In the entries below, find the line with "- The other" and the line with "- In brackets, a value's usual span"; give again those lines and every line between them, exactly.

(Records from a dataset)
========================================

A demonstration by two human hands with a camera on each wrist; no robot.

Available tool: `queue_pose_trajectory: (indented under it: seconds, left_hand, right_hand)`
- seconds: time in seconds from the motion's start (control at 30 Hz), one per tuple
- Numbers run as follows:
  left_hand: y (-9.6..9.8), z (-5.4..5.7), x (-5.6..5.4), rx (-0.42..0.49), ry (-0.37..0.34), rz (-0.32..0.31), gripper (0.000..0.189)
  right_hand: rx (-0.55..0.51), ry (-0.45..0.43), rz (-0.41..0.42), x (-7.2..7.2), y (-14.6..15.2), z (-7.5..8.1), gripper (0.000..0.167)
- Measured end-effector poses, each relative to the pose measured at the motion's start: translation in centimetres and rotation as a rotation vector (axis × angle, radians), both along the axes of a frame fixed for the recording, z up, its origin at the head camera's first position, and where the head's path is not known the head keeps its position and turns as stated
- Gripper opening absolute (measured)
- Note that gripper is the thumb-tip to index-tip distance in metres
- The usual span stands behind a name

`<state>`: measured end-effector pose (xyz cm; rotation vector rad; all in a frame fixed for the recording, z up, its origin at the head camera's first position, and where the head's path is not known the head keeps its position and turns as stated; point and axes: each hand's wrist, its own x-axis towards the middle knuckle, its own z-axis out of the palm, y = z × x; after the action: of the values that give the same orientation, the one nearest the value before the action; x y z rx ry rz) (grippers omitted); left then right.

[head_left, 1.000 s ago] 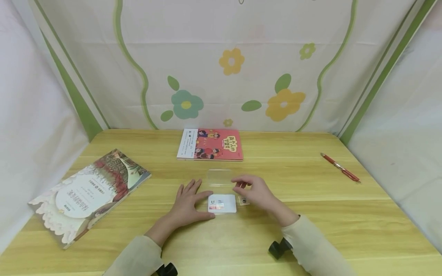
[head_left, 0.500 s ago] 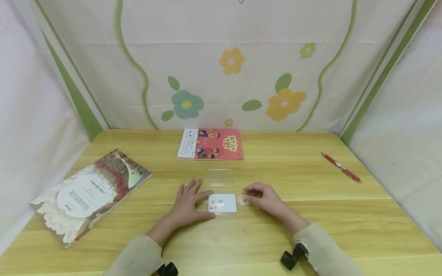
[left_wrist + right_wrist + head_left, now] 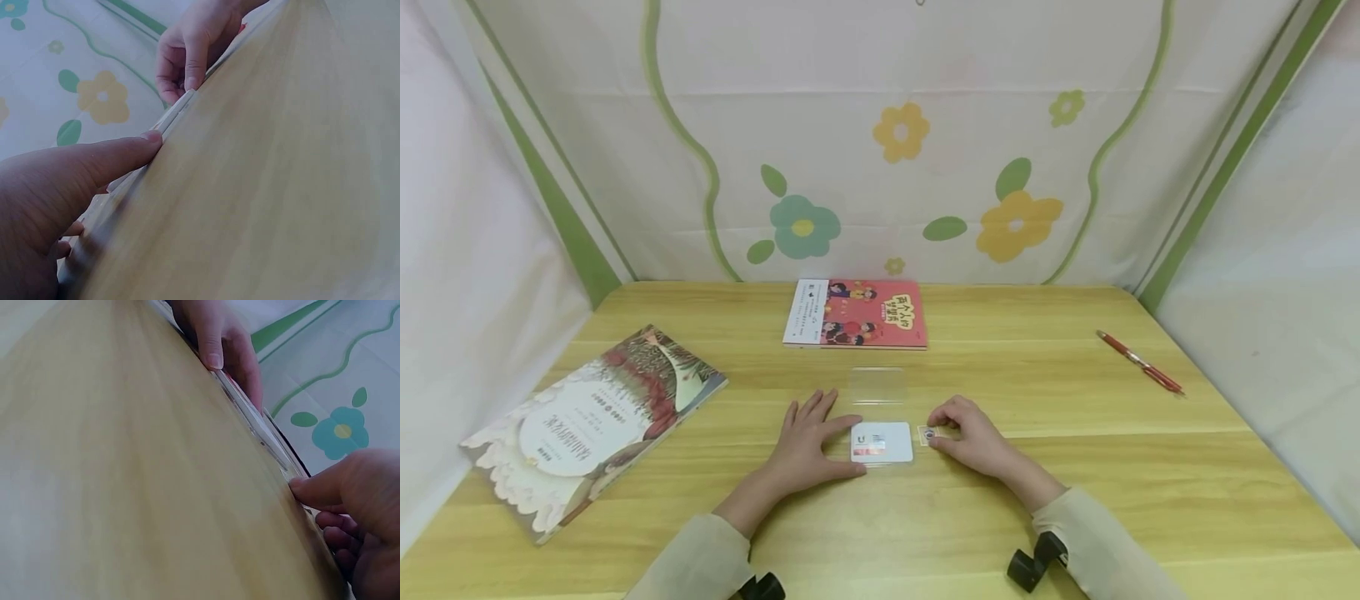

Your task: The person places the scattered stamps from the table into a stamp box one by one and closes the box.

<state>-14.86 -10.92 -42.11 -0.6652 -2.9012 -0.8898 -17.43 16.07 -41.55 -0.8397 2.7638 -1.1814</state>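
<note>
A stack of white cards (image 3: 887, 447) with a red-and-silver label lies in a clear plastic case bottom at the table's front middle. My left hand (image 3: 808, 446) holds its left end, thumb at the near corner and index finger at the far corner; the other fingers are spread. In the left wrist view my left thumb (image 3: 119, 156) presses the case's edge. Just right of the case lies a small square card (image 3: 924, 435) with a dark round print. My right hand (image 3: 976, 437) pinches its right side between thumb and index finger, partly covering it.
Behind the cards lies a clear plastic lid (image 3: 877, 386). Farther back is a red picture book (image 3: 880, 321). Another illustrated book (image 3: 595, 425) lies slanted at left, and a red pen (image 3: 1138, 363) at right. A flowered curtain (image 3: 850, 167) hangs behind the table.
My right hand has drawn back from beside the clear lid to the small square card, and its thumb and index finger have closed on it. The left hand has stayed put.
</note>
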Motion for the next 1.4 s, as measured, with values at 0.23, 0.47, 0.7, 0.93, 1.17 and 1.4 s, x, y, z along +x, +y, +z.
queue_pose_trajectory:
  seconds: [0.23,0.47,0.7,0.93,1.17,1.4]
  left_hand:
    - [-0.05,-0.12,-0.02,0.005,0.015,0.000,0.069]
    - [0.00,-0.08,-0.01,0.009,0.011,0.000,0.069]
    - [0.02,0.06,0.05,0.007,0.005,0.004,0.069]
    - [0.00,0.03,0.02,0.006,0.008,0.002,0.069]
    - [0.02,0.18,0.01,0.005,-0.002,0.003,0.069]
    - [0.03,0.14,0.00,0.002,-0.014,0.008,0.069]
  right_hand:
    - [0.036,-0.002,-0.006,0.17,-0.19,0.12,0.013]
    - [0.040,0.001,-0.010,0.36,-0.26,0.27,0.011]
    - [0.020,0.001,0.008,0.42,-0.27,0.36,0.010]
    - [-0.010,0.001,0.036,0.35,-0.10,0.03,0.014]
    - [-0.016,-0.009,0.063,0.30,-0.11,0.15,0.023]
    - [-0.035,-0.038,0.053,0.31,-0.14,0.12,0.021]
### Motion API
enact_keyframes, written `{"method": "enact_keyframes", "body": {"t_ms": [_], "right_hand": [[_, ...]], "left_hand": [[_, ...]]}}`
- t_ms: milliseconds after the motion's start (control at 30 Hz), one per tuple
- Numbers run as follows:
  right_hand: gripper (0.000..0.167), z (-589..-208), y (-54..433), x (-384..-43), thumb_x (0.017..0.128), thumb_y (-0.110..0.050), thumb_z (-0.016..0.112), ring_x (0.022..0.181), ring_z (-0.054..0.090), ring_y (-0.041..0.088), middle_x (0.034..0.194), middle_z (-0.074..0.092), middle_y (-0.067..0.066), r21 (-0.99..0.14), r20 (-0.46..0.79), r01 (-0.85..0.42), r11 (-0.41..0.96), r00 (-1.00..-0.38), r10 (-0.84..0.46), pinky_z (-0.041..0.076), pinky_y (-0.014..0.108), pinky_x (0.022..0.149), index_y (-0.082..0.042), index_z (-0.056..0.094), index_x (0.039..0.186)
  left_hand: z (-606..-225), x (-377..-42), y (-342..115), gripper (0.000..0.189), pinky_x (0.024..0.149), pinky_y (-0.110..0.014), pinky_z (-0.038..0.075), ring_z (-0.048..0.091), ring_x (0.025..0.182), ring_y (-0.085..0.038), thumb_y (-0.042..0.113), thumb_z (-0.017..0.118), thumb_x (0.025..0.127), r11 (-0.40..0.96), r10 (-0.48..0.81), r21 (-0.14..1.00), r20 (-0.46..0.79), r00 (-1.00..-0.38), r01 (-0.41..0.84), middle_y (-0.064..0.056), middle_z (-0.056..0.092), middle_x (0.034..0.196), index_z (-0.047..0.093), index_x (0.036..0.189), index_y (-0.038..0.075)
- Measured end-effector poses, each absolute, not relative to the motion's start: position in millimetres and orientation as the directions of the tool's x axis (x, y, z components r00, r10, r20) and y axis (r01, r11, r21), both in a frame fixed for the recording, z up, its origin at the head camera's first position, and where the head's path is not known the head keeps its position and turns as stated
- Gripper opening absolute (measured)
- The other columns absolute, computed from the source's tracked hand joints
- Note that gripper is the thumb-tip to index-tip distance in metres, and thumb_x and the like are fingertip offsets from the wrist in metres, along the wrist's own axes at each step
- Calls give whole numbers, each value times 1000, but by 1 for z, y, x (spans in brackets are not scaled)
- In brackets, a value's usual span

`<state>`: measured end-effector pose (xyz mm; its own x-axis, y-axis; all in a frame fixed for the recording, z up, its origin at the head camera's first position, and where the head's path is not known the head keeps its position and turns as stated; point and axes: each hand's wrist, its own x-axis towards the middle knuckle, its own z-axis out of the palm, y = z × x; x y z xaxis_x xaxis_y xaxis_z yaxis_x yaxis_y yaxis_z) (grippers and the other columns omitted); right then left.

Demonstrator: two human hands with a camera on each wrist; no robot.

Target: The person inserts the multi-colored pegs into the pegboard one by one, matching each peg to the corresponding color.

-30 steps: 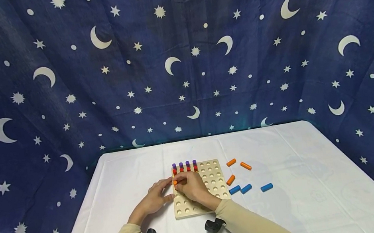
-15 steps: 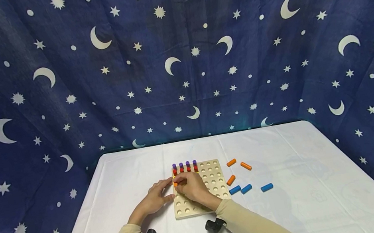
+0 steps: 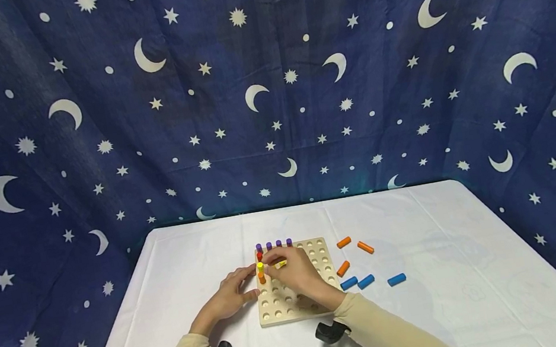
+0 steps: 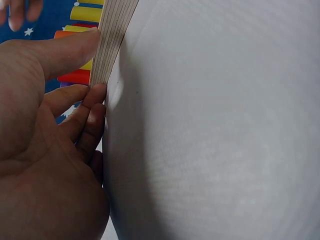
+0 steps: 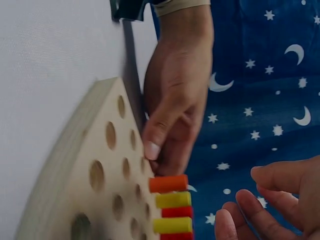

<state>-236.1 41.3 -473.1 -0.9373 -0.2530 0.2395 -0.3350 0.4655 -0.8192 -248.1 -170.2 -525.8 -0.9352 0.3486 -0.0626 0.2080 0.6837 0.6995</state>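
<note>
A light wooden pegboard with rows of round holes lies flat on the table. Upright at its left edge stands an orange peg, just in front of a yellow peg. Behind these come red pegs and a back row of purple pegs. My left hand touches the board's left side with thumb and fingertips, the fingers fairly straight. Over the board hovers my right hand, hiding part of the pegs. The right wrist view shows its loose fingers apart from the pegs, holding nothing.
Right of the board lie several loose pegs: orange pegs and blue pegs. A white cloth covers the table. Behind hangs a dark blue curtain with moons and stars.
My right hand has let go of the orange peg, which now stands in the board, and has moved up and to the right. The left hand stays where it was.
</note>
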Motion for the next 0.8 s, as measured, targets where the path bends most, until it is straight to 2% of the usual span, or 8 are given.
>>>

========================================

__RESPONSE TO THE EXERCISE__:
- The other columns absolute, computed from the source's tracked hand joints
- Note that gripper is the thumb-tip to index-tip distance in metres, and thumb_x and the like are fingertip offsets from the wrist in metres, along the wrist's own axes at each step
- Calls give whole numbers, each value times 1000, but by 1 for z, y, x (spans in brackets are not scaled)
- In brackets, a value's usual span

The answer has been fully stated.